### Your name:

<pre>Ashish Gupta</pre>

### Collaborators:

<pre>Formed Study Group with Isaac Aktam and Konrad Korzeniewski</pre>


In [109]:
import matplotlib
import matplotlib.pyplot as plt
import numpy as np
import pandas as pd

Open the housing data


In [110]:
import os
import tarfile
from six.moves import urllib

DOWNLOAD_ROOT = "https://raw.githubusercontent.com/ageron/handson-ml/master/"
HOUSING_PATH = os.path.join("datasets", "housing")
HOUSING_URL = DOWNLOAD_ROOT + "datasets/housing/housing.tgz"
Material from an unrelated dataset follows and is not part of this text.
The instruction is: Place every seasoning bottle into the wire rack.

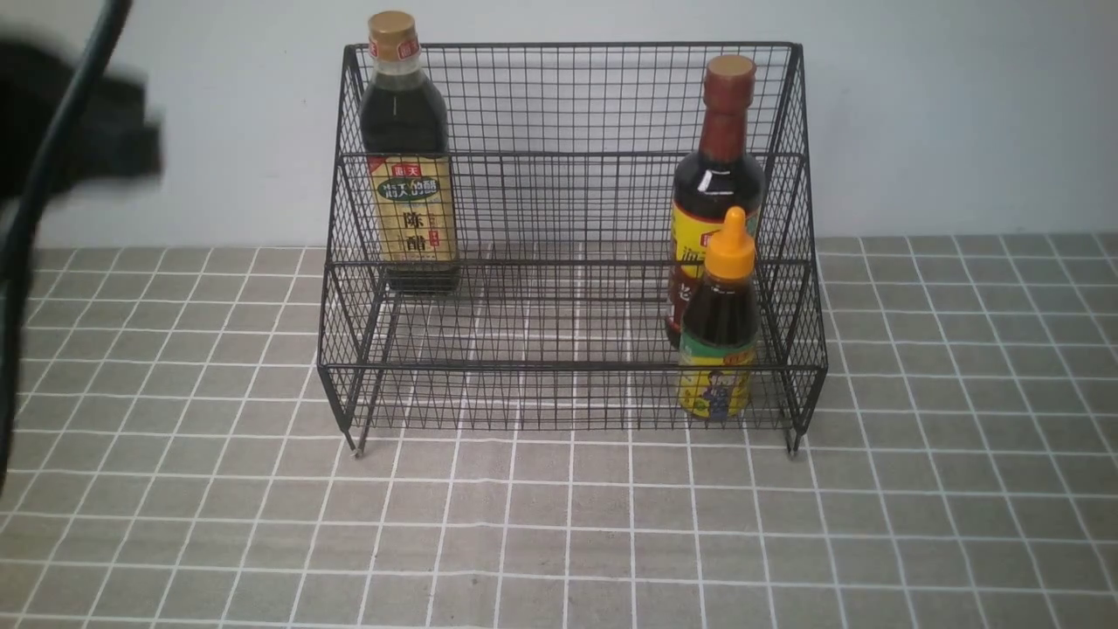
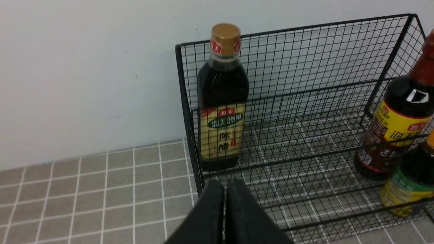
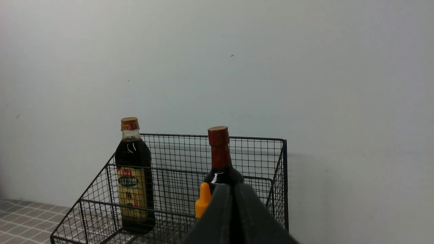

def fetch_housing_data(housing_url=HOUSING_URL, housing_path=HOUSING_PATH):
    if not os.path.isdir(housing_path):
        os.makedirs(housing_path)
    tgz_path = os.path.join(housing_path, "housing.tgz")
    
    urllib.request.urlretrieve(housing_url, tgz_path) 
    # The commented code above wont execute in proxy settings. Please download the files from Github
    # https://github.com github.com/RoyMachineLearning/3253-Machine-Learning
    
    housing_tgz = tarfile.open(tgz_path)
    housing_tgz.extractall(path=housing_path)
    housing_tgz.close()

fetch_housing_data()

import pandas as pd

def load_housing_data(housing_path=HOUSING_PATH):
    csv_path = os.path.join(housing_path, "housing.csv")
    return pd.read_csv(csv_path)

housing = load_housing_data()
housing.head()



Unnamed: 0,longitude,latitude,housing_median_age,total_rooms,total_bedrooms,population,households,median_income,median_house_value,ocean_proximity
0,-122.23,37.88,41.0,880.0,129.0,322.0,126.0,8.3252,452600.0,NEAR BAY
1,-122.22,37.86,21.0,7099.0,1106.0,2401.0,1138.0,8.3014,358500.0,NEAR BAY
2,-122.24,37.85,52.0,1467.0,190.0,496.0,177.0,7.2574,352100.0,NEAR BAY
3,-122.25,37.85,52.0,1274.0,235.0,558.0,219.0,5.6431,341300.0,NEAR BAY
4,-122.25,37.85,52.0,1627.0,280.0,565.0,259.0,3.8462,342200.0,NEAR BAY


### Build full pipeline for the data analysis following the example of the notebook.
 Hint: the main part requested to change is the algorithm used (Lasso regression)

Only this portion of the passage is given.